Meaning of Corporate Governance:
Provisions under Companies Act, 2013
- The first and the foremost initiative of this is inclusion of compulsory at least 1 women director under Section 149 of the Companies Act, 2013. But there are some conditions attached to it. This provisions are compulsory only in two circumstances. One when the company is listed company, and the other non-listed public companies having 300 crores of turnover or 100 crore or more of share capital.
- There has been revisions in the limits of the Audit committee requirements in the new act. The Audit Committee should be worked under the responsibility of Chairperson who should be having the knowledge of the finance and have the understandings in the terms of the financial statements. The conditions attached are the non-listed public companies having paid up capital of 10 crores or more, turnover of 100 crore or more, or loan exceeding or equal to 50 crores.
- The most important part which has been regarded in the industry is the strategy of corporate social responsibility which has been very much trending in the market because of the stringent provisions under the act. Under Section 135, the provision of the new social corporate responsibility committee. The conditions attached for the formation of the committee was 500 crores or more of net worth, net profit of 5 crores or more, turnover of 1000 crores or more.
- The minimum number of independent directors for public companies having turnover of 100 crores or more, should have at least 2 directors, and the public companies having paid up capital of 10 crores or more should also have at least 2 directors.
- Under Section 138, provisions have been made compulsory for the internal auditor to be appointed compulsorily. The conditions attached are non-listed companies having paid up share capital of 50 crores or more, loans of 100 crores or more, and turnover of 200 crores or more.

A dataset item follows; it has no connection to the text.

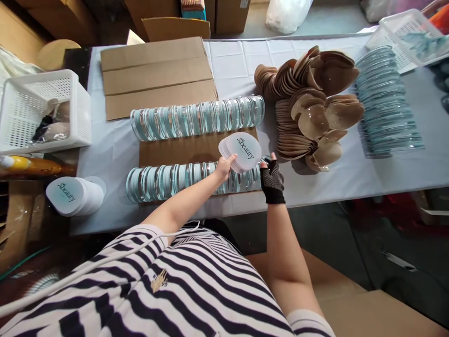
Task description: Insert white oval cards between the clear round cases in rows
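Observation:
My left hand is closed on a stack of white rounded cards, the top one printed "beauty". It holds them above the right part of the near row of clear cases with pale teal inserts. My right hand, in a black fingerless glove, is at the right end of that row. Its thumb and a fingertip are apart, close to the last case; whether they touch it is hard to tell. A matching far row of clear cases lies parallel behind, with brown cardboard between the rows.
Brown moulded cups are piled to the right, beside more stacked clear cases. More white cards lie at the near left corner. A white basket stands left, another white basket far right. Flat cardboard lies behind.

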Demonstrator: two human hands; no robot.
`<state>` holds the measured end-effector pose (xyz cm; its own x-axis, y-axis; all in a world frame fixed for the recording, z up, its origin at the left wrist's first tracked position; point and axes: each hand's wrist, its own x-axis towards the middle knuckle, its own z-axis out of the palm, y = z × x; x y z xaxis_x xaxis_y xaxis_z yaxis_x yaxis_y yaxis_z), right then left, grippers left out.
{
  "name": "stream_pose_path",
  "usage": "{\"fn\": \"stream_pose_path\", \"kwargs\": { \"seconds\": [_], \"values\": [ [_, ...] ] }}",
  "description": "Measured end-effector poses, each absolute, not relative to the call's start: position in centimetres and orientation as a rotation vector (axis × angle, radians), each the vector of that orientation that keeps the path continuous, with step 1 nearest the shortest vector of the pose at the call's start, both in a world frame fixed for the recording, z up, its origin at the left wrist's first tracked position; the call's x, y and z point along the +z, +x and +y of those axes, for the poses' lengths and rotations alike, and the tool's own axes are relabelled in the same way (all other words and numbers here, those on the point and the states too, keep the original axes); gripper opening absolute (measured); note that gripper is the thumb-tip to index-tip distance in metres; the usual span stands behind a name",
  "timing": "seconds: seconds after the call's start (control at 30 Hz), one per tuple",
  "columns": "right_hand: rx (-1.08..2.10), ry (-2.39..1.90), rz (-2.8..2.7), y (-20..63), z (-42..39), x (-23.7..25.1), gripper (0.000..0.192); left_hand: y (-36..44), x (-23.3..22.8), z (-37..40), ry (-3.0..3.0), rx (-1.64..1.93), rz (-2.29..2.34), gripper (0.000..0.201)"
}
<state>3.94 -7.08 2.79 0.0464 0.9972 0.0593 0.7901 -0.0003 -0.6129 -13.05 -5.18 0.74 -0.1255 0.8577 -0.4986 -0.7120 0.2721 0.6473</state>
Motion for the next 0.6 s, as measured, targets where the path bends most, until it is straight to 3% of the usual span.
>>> {"fn": "stream_pose_path", "kwargs": {
  "seconds": [0.13, 0.37, 0.6],
  "values": [
    [0.328, -1.769, -1.856, 1.5, -6.7, 3.8, 0.055, -13.4, 1.0, -7.1, 0.296, 1.331, 1.037, 0.018],
    [0.431, -2.023, -1.534, 0.1, -13.1, 2.8, 0.056, -16.2, 1.8, -6.9, 0.245, 1.294, 1.013, 0.021],
    [0.572, -2.175, -2.277, 0.5, -21.8, 3.0, 0.036, -19.6, 0.9, -5.1, 0.076, 1.36, 1.103, 0.022]
  ]
}}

- The initiatives by MCA for the Green Initiative in Corporate Governance by agreeing with the compliances and the notices through the electronic mode has been very much praised step towards modern corporate governance.
- The number of board meetings, code of conducts, Independent Audit committee, disclosures with the transactions with the related parties, size of the board and many other strategies play an important role in the reputation of the company.